*** Block opens ***

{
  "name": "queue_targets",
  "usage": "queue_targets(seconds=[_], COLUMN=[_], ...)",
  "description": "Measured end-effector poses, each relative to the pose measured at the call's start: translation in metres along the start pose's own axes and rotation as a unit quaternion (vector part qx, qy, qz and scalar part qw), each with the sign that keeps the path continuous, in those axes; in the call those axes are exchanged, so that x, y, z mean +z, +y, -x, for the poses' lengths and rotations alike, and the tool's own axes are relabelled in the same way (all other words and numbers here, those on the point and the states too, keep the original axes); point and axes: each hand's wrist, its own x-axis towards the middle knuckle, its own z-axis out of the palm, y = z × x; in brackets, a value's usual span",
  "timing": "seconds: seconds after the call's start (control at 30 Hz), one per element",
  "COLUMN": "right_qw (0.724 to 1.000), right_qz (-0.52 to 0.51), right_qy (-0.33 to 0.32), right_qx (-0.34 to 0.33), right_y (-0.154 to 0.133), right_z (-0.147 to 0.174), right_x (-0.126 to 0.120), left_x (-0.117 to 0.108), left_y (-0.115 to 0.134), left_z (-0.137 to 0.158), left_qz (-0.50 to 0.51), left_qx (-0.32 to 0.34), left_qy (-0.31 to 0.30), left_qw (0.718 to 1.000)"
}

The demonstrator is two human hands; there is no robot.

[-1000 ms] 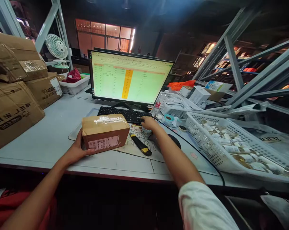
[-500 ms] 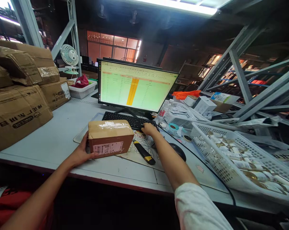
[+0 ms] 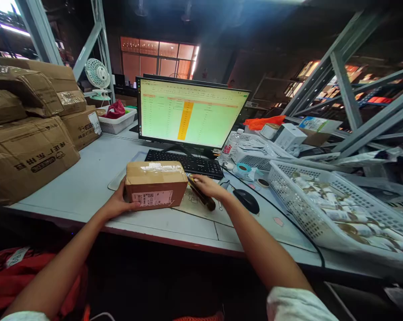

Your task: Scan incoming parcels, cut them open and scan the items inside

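Observation:
A taped cardboard box (image 3: 157,185) with a white shipping label on its front stands on the desk. My left hand (image 3: 119,200) is closed round the box's left end, thumb on the front face. To the right of the box, my right hand (image 3: 208,186) grips a black and yellow utility knife (image 3: 204,199) near its front end. The knife slants over the patterned desk mat (image 3: 228,217); whether its blade is out I cannot tell.
A keyboard (image 3: 201,166) and a lit monitor (image 3: 191,116) stand behind the box. The mouse (image 3: 246,201) and its cable lie to the right, beside a white basket (image 3: 288,200) of small rolls. Large cartons (image 3: 30,156) are stacked at the left.
My right hand has come back from the keyboard's front edge and taken hold of the utility knife, which has shifted off its earlier spot. My left hand still holds the box.

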Motion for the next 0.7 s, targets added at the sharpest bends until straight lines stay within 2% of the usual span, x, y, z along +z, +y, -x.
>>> queue_targets(seconds=[0.03,0.1,0.17,0.43,0.57,0.7], right_qw=[0.995,0.963,0.943,0.948,0.960,0.961], right_qz=[-0.099,-0.269,-0.333,-0.311,-0.262,-0.254], right_qy=[0.011,0.021,0.009,-0.019,-0.025,-0.031], right_qx=[0.003,0.013,0.004,-0.063,-0.090,-0.109], right_y=[-0.002,-0.009,-0.017,-0.033,-0.036,-0.041], right_z=[-0.002,-0.005,-0.004,0.029,0.049,0.068], right_x=[-0.006,-0.016,-0.022,-0.029,-0.032,-0.030], left_x=[-0.002,-0.004,-0.006,-0.004,-0.003,-0.004], left_y=[-0.002,-0.007,-0.012,-0.007,-0.002,-0.003], left_z=[0.000,0.001,0.001,0.001,0.000,-0.001], left_qz=[0.010,0.034,0.054,0.061,0.025,-0.044], left_qx=[-0.006,-0.014,-0.021,-0.037,-0.006,0.033], left_qy=[-0.012,-0.040,-0.059,-0.066,-0.070,-0.023], left_qw=[1.000,0.998,0.997,0.995,0.997,0.998])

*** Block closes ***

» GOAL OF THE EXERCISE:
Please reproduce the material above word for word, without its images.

» SOLUTION TO THE EXERCISE:
{
  "name": "queue_targets",
  "usage": "queue_targets(seconds=[_], COLUMN=[_], ...)",
  "description": "Measured end-effector poses, each relative to the pose measured at the call's start: translation in metres along the start pose's own axes and rotation as a unit quaternion (vector part qx, qy, qz and scalar part qw), each with the sign that keeps the path continuous, in those axes; in the call those axes are exchanged, so that x, y, z mean +z, +y, -x, for the poses' lengths and rotations alike, and the tool's own axes are relabelled in the same way (all other words and numbers here, those on the point and the states too, keep the original axes); point and axes: each hand's wrist, its own x-axis towards the middle knuckle, its own z-axis out of the palm, y = z × x; in brackets, a value's usual span",
  "timing": "seconds: seconds after the call's start (control at 30 Hz), one per element",
  "COLUMN": "right_qw (0.724 to 1.000), right_qz (-0.52 to 0.51), right_qy (-0.33 to 0.32), right_qx (-0.34 to 0.33), right_y (-0.154 to 0.133), right_z (-0.147 to 0.174), right_x (-0.126 to 0.120), left_x (-0.117 to 0.108), left_y (-0.115 to 0.134), left_z (-0.137 to 0.158), left_qz (-0.50 to 0.51), left_qx (-0.32 to 0.34), left_qy (-0.31 to 0.30), left_qw (0.718 to 1.000)"
}

The demonstrator is two human hands; there is no robot.

[-1000 ms] 
[-500 ms] 
[+0 ms] 

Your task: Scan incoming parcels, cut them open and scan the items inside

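Observation:
A taped cardboard box (image 3: 157,185) with a white shipping label on its front stands on the desk. My left hand (image 3: 119,200) is closed round the box's left end, thumb on the front face. To the right of the box, my right hand (image 3: 208,186) grips a black and yellow utility knife (image 3: 204,199) near its front end. The knife slants over the patterned desk mat (image 3: 228,217); whether its blade is out I cannot tell.
A keyboard (image 3: 201,166) and a lit monitor (image 3: 191,116) stand behind the box. The mouse (image 3: 246,201) and its cable lie to the right, beside a white basket (image 3: 288,200) of small rolls. Large cartons (image 3: 30,156) are stacked at the left.
My right hand has come back from the keyboard's front edge and taken hold of the utility knife, which has shifted off its earlier spot. My left hand still holds the box.
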
Motion for the next 0.7 s, targets added at the sharpest bends until straight lines stay within 2% of the usual span, x, y, z along +z, +y, -x.
>>> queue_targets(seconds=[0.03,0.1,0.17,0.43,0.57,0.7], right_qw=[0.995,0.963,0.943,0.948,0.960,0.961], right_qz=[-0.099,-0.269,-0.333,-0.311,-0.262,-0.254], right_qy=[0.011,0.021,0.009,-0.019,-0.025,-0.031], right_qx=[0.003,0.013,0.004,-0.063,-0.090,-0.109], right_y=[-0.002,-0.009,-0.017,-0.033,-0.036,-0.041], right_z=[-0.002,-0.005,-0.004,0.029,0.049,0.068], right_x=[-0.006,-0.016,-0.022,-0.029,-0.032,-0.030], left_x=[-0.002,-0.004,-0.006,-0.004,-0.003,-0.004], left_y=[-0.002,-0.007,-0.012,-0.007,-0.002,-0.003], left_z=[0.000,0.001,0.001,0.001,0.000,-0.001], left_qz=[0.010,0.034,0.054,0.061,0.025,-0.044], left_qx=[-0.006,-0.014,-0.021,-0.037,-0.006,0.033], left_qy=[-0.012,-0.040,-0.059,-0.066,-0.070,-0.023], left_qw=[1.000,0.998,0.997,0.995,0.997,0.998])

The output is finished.